**EXERCISE DESCRIPTION:** For each line below that includes the string "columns", show the whole line.

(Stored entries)
========================

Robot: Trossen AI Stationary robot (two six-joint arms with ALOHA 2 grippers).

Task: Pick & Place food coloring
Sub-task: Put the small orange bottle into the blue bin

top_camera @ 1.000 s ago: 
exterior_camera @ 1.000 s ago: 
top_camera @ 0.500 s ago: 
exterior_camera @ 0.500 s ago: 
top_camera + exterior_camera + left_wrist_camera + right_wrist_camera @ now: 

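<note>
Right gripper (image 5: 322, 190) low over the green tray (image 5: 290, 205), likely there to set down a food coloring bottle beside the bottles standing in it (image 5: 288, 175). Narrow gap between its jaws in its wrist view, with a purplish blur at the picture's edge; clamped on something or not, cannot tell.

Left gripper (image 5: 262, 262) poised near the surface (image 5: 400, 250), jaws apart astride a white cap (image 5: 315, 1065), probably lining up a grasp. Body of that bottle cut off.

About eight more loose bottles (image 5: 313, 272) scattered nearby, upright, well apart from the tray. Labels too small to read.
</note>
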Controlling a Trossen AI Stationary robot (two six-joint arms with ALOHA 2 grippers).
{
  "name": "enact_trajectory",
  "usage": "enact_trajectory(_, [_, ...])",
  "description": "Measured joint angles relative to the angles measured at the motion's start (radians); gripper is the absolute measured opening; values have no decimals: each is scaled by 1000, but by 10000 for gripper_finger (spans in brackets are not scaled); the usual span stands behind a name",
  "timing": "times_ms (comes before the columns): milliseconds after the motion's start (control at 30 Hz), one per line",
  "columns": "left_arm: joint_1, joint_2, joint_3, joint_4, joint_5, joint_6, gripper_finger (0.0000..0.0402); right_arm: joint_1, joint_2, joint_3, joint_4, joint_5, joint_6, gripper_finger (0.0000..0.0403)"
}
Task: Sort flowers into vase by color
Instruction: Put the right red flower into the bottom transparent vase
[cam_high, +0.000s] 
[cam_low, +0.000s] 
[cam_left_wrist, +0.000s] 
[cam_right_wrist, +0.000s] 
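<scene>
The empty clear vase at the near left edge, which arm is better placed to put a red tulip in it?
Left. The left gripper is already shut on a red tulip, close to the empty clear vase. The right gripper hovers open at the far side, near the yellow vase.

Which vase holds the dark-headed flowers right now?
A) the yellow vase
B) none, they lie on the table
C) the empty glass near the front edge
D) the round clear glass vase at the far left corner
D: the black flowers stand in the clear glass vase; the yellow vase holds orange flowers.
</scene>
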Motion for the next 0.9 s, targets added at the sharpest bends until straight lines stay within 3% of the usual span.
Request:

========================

**SOLUTION TO THIS TASK:**
  "timing": "times_ms (comes before the columns): milliseconds after the motion's start (control at 30 Hz), one per line",
  "columns": "left_arm: joint_1, joint_2, joint_3, joint_4, joint_5, joint_6, gripper_finger (0.0000..0.0402); right_arm: joint_1, joint_2, joint_3, joint_4, joint_5, joint_6, gripper_finger (0.0000..0.0403)"

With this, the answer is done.